The results indicate that use of high-risk chemicals among Eco certified orchards has decreased 59% since 2004, the year before the program began, and has continued to drop 18% since 2010. “The pressure from pests and disease in an orchard can vary from year-to-year due to weather and other conditions, but the goal of the Eco program is to steadily reduce overall risk over time. We are encouraged to see the data indicate that is happening,” says Dr. Thomas Green, entomologist and President of the IPM Institute.
It Takes A Village
Fly speck (a discoloration of an apple’s skin caused by a fungal growth), the brown marmorated stink bug, and unseasonal summer hail aren’t usually what we think about when picking apples. However, for John Lyman, Eric Henry (of Blue Hills Orchard), and John Rogers (of Rogers Orchards), managing agricultural challenges that range from pests to inclement weather runs in their veins, as they and their families have been growing apples for generations. While it’s easy to assume that the three orchards are competitors thanks to their close proximity, the contrary is true. They regularly share information about pests, weather events, and even go so far as to share housing for labor in an effort to reduce costs. According to Michael Rozyne, “these three orchards are our model of grower collaboration. They know each other, share risks and burden, and are committed to growing fruit in the most ecological way possible. The partnership, collaboration, and outstanding fruit are commendable in today’s world of cutthroat business.”

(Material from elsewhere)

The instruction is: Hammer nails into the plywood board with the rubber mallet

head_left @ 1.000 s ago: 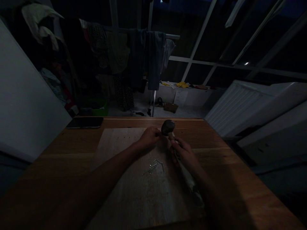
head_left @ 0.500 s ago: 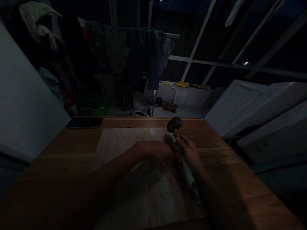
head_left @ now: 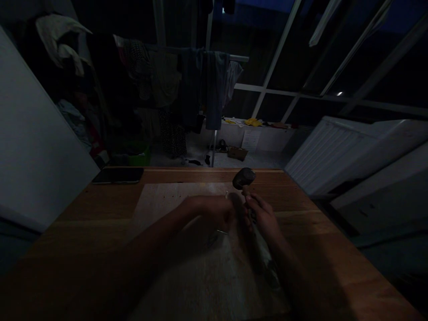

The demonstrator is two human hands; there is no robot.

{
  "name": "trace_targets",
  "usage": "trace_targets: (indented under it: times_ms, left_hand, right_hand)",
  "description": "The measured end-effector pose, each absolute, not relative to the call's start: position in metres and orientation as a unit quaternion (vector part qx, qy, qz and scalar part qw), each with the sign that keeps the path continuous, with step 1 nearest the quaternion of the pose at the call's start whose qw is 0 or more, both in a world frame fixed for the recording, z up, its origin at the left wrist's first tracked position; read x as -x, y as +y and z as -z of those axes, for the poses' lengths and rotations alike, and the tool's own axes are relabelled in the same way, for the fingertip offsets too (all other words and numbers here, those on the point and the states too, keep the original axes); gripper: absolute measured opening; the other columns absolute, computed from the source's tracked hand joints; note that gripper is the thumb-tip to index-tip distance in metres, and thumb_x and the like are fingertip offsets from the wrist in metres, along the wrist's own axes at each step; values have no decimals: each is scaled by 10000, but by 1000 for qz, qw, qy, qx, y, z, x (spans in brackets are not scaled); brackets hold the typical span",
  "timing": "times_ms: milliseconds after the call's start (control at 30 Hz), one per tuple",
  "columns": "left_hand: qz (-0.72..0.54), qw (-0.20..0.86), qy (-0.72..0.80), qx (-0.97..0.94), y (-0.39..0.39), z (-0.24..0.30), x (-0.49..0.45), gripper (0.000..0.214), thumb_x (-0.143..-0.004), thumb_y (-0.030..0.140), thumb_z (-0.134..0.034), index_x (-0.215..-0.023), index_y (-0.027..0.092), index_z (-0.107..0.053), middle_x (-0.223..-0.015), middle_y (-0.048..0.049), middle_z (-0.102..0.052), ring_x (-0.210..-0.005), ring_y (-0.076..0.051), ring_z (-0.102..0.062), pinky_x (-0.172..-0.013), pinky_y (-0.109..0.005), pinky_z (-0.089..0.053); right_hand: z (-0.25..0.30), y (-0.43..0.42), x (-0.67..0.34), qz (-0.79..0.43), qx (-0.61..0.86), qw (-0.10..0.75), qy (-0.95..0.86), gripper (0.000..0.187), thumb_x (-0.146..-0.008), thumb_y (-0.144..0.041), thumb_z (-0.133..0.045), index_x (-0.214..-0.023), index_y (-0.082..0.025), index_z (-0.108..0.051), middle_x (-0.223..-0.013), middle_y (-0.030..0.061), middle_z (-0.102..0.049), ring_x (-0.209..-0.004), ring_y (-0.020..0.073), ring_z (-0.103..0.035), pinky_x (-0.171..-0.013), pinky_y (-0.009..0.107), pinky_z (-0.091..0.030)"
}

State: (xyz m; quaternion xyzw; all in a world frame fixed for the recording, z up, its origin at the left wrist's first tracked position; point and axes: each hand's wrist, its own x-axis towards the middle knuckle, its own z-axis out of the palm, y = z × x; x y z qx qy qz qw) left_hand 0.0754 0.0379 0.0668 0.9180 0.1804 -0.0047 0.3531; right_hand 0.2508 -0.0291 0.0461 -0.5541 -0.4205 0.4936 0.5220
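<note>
My right hand (head_left: 263, 216) is closed around the wooden handle of a mallet (head_left: 244, 178), its dark head tilted up beyond my fingers. To its left, my left hand (head_left: 222, 213) is curled, fingers pointing down over a pale wooden board (head_left: 200, 285); what its fingertips hold, if anything, is hidden. Just below that hand lies a thin shiny piece like a nail (head_left: 222, 231), with a dim cluster of small things beside it. A tiny upright nail-like piece (head_left: 226, 195) stands beyond my knuckles. Under my right wrist lies a pale long object (head_left: 267, 258), too dark to name.
The board rests on a wooden table (head_left: 76, 240). A dark phone (head_left: 118, 175) lies at the far left edge. Small dots line the board's far side. Behind are hanging clothes (head_left: 214, 89), a green bin (head_left: 140, 156) and, to the right, a white ribbed panel (head_left: 331, 147).
My left hand has drawn a little left, away from the mallet handle, uncovering the thin shiny piece. My right hand keeps its grip on the mallet. The view has tipped slightly upward.
</note>
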Motion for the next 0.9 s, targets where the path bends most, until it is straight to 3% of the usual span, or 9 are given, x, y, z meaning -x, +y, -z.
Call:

Eric Henry of Blue Hills Orchards, a fifth-generation farmer, carries on his own family’s tradition, growing apples, over 25 varieties of peaches, and other stone fruit including nectarines and plums. Nearby Rogers Orchards, with eight generations of history, has two generations currently involved in managing the farm. “The EcoApple program aligns with our philosophy perfectly. As stewards of the land, we strive to raise a viable and high-quality crop in the most ecologically responsible way,” says Greg Parzych, son-in-law to John Rogers, who along with John’s son Peter and daughter Maria are part of the eighth-generation to manage the orchard.
Fruit from Lyman, Blue Hills, and Rogers Orchards are available in grocery stores throughout the state, and pick-your-own is in full swing. Enjoy apples from these orchards even more, knowing that they are leaders in responsible, progressive growing. Both Rogers (open 10am-5pm Friday, Saturday, and Sunday) and Lyman (open 9am-5pm most days) host pick your own throughout the fall. Blue Hills is open for school tours scheduled in advance and has a farm stand open 10am-6pm on Friday and Saturday, 11am-4pm on Sunday.